The concept of what is known as the London Views actually addresses protected vistas. Take note of the adjective used. It declares, for example, that where a silhouette of a heritage site is identified as prominent in a townscape, preserving it must include a clear sky behind it. It further demands: “It should not be altered by new development appearing in its background.”
Hence, London Views requires “assessments to be made on the foreground, middle ground, or background of the view.” Why must the background be included? “The background of a view extends away from the foreground or middle ground into the distance. Part of the background may include built or landscape elements that provide a backdrop to a landmark.”
Several suggestions, many of them downright silly, have been proposed in the event the Supreme Court rules in favor of DMCI, the building’s developer. London Views teaches us exactly what to do with a photobomber against the backdrop of the Rizal Monument. “The management of views containing Strategically Important Landmarks should afford them an appropriate setting and prevent a canyon effect from new buildings crowding in too close to the Strategically Important Landmark in the foreground, or background where appropriate.”

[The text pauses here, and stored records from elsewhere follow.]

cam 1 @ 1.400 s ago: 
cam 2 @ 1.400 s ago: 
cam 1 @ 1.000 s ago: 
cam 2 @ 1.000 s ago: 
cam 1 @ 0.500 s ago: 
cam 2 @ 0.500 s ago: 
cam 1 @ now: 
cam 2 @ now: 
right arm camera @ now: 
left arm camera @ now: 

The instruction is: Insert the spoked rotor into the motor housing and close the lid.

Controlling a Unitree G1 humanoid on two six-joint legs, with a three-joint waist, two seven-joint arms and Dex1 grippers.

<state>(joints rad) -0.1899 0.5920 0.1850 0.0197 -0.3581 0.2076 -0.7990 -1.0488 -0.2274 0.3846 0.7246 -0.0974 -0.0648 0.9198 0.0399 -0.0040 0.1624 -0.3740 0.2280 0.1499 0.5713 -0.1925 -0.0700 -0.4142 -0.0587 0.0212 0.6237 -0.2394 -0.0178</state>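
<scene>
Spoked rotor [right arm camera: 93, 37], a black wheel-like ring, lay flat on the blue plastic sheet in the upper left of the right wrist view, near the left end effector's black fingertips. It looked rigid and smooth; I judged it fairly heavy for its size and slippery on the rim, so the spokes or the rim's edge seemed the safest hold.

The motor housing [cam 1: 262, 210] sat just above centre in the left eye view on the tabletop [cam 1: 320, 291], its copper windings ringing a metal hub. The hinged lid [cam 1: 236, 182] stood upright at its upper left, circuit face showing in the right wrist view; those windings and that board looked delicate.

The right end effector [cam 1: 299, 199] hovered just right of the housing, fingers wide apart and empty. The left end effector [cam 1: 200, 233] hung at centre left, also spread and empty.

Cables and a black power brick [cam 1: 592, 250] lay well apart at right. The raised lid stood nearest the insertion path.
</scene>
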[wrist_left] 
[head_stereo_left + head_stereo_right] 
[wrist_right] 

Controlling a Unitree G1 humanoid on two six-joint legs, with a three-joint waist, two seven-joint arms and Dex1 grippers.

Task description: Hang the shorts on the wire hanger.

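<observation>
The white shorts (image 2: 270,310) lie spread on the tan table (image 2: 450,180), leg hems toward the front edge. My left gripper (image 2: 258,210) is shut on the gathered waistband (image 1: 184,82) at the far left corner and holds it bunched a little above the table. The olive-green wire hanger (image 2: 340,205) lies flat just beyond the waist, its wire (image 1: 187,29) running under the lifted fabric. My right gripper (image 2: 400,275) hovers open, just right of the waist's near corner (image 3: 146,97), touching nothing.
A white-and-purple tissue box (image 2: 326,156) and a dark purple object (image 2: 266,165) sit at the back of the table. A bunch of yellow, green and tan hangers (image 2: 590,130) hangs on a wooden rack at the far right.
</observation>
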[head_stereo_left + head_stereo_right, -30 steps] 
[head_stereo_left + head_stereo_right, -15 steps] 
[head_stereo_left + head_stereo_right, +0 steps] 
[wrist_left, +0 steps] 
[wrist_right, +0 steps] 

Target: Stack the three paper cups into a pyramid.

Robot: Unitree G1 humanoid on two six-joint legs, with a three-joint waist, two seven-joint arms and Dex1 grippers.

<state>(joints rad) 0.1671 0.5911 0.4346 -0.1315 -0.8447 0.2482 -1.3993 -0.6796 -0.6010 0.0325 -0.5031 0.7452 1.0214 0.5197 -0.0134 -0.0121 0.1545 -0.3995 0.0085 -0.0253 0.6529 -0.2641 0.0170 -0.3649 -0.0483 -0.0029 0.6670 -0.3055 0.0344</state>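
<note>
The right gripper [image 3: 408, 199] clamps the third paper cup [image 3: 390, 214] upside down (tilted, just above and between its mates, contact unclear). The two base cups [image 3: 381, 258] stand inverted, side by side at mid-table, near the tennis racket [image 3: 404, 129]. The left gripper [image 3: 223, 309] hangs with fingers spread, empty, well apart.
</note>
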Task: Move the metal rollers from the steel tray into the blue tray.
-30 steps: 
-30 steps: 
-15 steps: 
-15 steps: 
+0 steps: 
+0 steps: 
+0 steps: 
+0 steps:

Two questions arise. What is the “canyon effect” and what is the “Landmark Viewing Corridor”? The canyon effect is created when a structure causes a funneled view of the heritage site. London Views explains it this way: “New development in the background of a Townscape View should preserve or enhance a viewer’s ability to appreciate the Outstanding Universal Value of a heritage site” and should not contradict the achievement of the objectives of the site which is to “enhance people’s experience of a view.” It is basically to satisfy a sense of sight, but not as an end in itself for the ultimate end is an appreciation of the meaning of the heritage site.
Very specifically then, London Views identifies what it calls the “Protected Silhouette.” Where it enhances a site, “the Protected Silhouette of the heritage site should not be altered by development appearing in its background.”
If there is one thing we can learn from London, it is the fact that the current legal battle over the Torre de Manila is not an isolated phenomenon in the world. It is hinged on a concept that is being actively practiced by prominent cities elsewhere in the world. There is nothing arbitrary about it. Nor is it frivolous and whimsical on the part of our heritage lawyers, foremost among them the legal heritage expert Trixie Cruz Angeles.
Does the London concept find a cognate in our Cultural Heritage Law? Republic Act No. 10066 in fact protects settings and spaces. Under the law’s Section 3, “built heritage” (which the Rizal Monument is), includes “their settings and landscapes with notable historical and cultural significance.”
Here is where local government units (LGUs) must be able to fill in the gaps. It would do the country’s patrimony immense good if Manila—because it contains heritage significant to the nation’s soul—were to enact a management plan to protect heritage sites. But so too should the rest of the country’s LGUs because no place is ever bereft of heritage material. The problem is, heritage protection is the least of the LGUs’ priorities because it provides very little chance for corruption. Where no construction of infrastructure happens, the mayor does not derive financial gain.
A case in point: A heritage site in a southern city classified by law as an “important cultural property” (ICP) was recently given a facelift. The law requires that it being an ICP, permission must first be secured from the proper cultural agency. This was not observed. When inquiries were done as to its procedural compliance, no public bidding was made. The construction firm contracted was a favorite construction firm of the mayor. We were, of course, not born yesterday not to be able to connect the dots here.
If violations against the Cultural Heritage Law are taking place in Manila right under the very noses of the country’s primary cultural agencies, imagine what’s taking place in the provinces. National cultural agencies are not line agencies with regional and local representations. The Local Government Code requires the creation of local historical bodies. But usually, those appointed to such bodies are not heritage experts, just political appointees. There is a huge disconnect between national and local heritage.
As for DMCI, it is simply a microcosm of the disinterest in heritage preservation which is prevalent in the Philippine corporate world; most business entities do not give a damn. They think exactly like corrupt local chief executives—there is no money in it. We know of course that they are wrong. Money should be invested as well on the wellbeing of the soul and then to guarantee that the patrimony of this nation lives beyond us. It requires an act of humility and generosity to do so. The opposite is greed.